The US Federal Reserve has raised interest rates and set the scene for a further tightening of monetary policy throughout 2017.
Rate-setting body the Federal Open Market Committee (FOMC) raised the target range for its federal funds rate to 0.5 to 0.75 per cent.
The median expectation of FOMC members for tightening showed three further increases of 0.25 per cent over the course of 2017. It attempted to temper expectations of a sharp tightening, saying it "expects that economic conditions will evolve in a manner that will warrant only gradual increases."
FOMC chair Janet Yellen said: "Our decision to raise rates should certainly be understood as a reflection of the confidence we have in the progress the economy has made."
However, she said: "We're operating under a cloud of uncertainty at the moment", before President-elect Donald Trump's fiscal policies came into effect.
Trump's policies had an affect on the rate expectations, Yellen said: "Some of the participants did incorporate an assumption of a change in fiscal policy."
The FOMC said: "Near-term risks to the economic outlook appear roughly balanced", echoing exactly sentiments from the last meeting in November.
The FOMC in its statement noted the improving economic conditions: "the labor market has continued to strengthen and that economic activity has been expanding at a moderate pace since mid-year."
The Committee expects that, with gradual adjustments in the stance of monetary policy, economic activity will expand at a moderate pace and labor market conditions will strengthen somewhat further.
A rise was widely expected, with calculations by CME Group’s FedWatch Tool indicating a 92.9 per cent chance of an interest rate two hours before the decision.

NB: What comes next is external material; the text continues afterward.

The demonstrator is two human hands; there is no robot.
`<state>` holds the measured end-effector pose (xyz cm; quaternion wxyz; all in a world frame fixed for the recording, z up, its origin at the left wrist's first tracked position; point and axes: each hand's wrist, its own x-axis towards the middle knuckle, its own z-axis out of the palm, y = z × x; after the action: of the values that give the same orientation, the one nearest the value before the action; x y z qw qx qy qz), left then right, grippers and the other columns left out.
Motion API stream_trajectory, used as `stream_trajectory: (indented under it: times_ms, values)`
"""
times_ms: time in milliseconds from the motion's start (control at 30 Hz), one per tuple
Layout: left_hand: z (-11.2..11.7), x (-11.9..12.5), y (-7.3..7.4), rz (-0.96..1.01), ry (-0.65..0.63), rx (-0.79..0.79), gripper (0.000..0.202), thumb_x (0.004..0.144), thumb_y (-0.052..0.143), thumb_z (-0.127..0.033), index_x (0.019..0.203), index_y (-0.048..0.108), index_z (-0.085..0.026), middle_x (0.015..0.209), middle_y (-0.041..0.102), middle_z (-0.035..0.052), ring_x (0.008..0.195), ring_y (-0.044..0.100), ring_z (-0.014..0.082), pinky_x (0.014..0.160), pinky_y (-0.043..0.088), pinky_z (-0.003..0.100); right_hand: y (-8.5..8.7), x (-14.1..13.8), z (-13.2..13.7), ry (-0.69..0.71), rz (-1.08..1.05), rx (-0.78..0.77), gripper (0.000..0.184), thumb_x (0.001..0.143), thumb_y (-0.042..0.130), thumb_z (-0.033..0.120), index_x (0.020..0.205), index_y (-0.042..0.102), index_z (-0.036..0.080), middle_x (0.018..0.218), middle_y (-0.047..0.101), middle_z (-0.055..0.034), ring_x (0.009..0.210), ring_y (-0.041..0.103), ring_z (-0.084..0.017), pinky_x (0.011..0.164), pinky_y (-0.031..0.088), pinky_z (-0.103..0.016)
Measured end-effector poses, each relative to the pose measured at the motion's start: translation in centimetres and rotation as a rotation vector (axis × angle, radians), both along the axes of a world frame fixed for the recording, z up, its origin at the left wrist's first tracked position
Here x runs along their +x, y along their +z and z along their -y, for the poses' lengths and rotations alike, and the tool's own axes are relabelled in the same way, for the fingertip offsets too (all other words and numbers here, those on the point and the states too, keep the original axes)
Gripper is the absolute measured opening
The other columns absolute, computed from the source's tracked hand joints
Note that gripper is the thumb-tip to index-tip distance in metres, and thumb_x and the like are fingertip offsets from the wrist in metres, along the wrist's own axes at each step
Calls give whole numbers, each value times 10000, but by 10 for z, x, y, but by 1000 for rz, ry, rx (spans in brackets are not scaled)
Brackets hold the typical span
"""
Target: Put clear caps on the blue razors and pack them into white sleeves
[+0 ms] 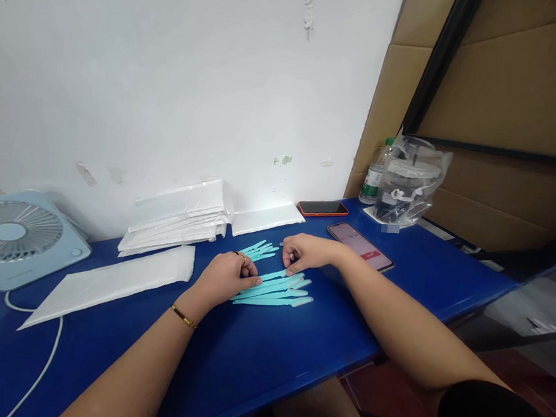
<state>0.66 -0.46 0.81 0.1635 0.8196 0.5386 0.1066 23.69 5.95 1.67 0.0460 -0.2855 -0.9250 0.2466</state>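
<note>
Several light-blue plastic sticks [276, 292] lie fanned out on the blue table [258, 353], with a smaller bunch of the same sticks [260, 250] just behind them. My left hand [225, 278] rests on the left ends of the front fan, fingers curled down onto them. My right hand [306, 253] is closed in a pinch over the top stick of the fan, near its right end. A gold bracelet sits on my left wrist.
Stacks of clear plastic sleeves [177, 217] and a flat sleeve [115, 283] lie at the left. A small blue fan [16, 238] with a white cable stands far left. Two phones [360, 245] [322, 208], a bottle [373, 177] and a bagged jar [410, 183] sit at the right.
</note>
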Motion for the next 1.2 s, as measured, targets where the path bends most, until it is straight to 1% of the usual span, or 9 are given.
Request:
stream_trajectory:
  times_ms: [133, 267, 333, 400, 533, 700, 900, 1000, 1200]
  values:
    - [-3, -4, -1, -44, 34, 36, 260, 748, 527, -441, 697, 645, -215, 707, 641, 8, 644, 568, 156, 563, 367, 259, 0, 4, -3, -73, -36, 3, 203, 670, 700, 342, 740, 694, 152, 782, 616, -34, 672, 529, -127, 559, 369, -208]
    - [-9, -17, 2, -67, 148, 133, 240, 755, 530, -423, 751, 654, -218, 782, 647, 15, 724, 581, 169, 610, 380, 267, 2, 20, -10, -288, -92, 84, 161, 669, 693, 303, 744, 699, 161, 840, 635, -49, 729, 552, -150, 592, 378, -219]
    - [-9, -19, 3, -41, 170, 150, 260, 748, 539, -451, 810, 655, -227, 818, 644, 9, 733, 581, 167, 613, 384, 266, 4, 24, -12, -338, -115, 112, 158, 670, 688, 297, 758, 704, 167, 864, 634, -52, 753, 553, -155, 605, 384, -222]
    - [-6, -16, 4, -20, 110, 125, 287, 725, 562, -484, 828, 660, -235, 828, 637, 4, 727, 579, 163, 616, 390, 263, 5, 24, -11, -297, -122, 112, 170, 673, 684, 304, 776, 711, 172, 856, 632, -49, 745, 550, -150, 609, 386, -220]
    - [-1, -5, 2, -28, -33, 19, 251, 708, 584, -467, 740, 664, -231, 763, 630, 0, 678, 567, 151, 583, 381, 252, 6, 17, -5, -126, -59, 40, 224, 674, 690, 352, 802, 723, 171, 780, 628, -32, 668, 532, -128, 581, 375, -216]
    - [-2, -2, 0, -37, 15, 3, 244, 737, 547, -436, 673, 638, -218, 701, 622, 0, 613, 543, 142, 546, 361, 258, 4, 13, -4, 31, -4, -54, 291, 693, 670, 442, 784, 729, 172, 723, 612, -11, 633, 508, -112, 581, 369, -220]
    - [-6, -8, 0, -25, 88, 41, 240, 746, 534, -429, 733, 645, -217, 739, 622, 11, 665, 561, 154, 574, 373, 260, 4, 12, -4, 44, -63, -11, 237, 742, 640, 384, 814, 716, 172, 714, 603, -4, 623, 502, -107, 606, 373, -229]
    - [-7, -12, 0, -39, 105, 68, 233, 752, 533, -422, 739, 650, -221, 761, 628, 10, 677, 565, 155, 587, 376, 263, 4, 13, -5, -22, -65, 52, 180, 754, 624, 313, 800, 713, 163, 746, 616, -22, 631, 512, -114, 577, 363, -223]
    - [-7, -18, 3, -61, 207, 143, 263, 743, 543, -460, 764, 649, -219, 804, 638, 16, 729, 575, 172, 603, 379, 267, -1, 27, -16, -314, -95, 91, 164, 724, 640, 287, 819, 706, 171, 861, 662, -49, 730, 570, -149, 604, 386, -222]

Luke Bartholomew, investment manager at Aberdeen Asset Management, said: “The economy is in a more advanced stage of recovery and market pricing reflects this. We can expect rates to slowly climb through next year and beyond.”

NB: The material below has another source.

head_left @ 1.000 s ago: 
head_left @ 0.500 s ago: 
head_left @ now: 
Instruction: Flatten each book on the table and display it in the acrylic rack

However, significant uncertainty remains, with Donald Trump's fiscal policies still to be announced in detail.
“Trump is the big known unknown," said Bartholomew. "If there is a large fiscal stimulus then this will almost certainly create inflationary pressure that the Fed will have to fight by raising rates. It’s far from clear how big any stimulus will be and what impact it will have. The Fed is as much in the dark about this as the rest of us.”

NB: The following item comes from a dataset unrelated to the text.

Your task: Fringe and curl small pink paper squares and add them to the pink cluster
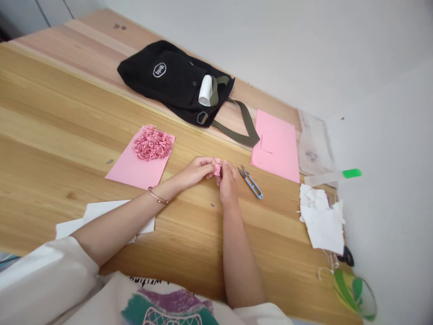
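Observation:
My left hand [195,171] and my right hand [228,182] meet over the wooden table [61,135], both pinching a small pink paper piece [217,167] between their fingertips. The left wrist wears a thin bracelet [157,196]. Just right of my right hand lie small metal thread snips [251,181] with grey-blue handles. To the left sits a pink paper sheet [135,169] carrying a pile of little pink paper pieces [152,143].
A black bag [169,76] with an olive strap and a white roll [205,90] lies at the back. Pink sheets [277,146] lie right of it. White scraps [321,216], a green-tipped strip [338,176], white paper [98,212] under my left forearm and a green plastic item [355,291] surround them. The wall stands at the right.

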`<act>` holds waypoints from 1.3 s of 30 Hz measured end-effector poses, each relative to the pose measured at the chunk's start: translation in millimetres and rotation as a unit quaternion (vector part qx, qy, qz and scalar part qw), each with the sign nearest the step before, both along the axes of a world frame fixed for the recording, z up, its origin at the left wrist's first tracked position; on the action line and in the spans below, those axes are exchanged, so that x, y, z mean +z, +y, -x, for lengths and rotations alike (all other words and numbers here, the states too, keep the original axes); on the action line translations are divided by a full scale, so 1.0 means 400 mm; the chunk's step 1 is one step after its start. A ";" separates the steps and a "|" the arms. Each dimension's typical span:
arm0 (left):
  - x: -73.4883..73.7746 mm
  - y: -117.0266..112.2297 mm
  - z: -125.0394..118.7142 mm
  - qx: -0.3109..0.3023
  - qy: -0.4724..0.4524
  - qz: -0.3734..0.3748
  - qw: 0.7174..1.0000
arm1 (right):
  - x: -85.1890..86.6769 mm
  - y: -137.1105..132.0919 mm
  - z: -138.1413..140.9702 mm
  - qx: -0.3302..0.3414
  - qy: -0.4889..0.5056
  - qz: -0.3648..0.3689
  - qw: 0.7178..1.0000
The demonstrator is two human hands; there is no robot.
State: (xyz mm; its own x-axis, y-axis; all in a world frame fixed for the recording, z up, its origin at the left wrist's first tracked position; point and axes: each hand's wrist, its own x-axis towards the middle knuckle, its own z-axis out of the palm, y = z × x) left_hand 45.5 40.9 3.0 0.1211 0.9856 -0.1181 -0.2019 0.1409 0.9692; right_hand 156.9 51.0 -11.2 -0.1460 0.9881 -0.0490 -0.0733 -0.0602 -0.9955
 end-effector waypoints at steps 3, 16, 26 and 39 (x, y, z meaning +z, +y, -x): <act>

Nancy Curtin, chief investment officer, at Close Brothers Asset Management, said: "The outlook is still finely balanced. Though unemployment is at a nine year low, wages and the participation rate have recently come in flat, which should give some reason for caution. The economy is not yet firing on all cylinders."
"Nevertheless, given the wait for a rate rise, today’s move should be seen as a vote of confidence in the US economy,” she added.
Members of the FOMC repeatedly telegraphed their intention to raise rates further. Chair Janet Yellen had previously said that a rise should come “relatively soon”, while saying that delaying rises would result in a sharper adjustment later.
The previous “dot plot”, which indicates individual FOMC member views on the appropriate target range over the longer term, showed seven out of seventeen desiring a target range of one to 1.25 per cent over the course of 2017.
The rise is only the second in the last 10 years, as the US has followed a policy of historically low interest rates in an attempt to stimulate an economic recovery following the global financial crisis.
The federal funds rate determines the rate at which money deposited at the Federal Reserve can be lent to other banks.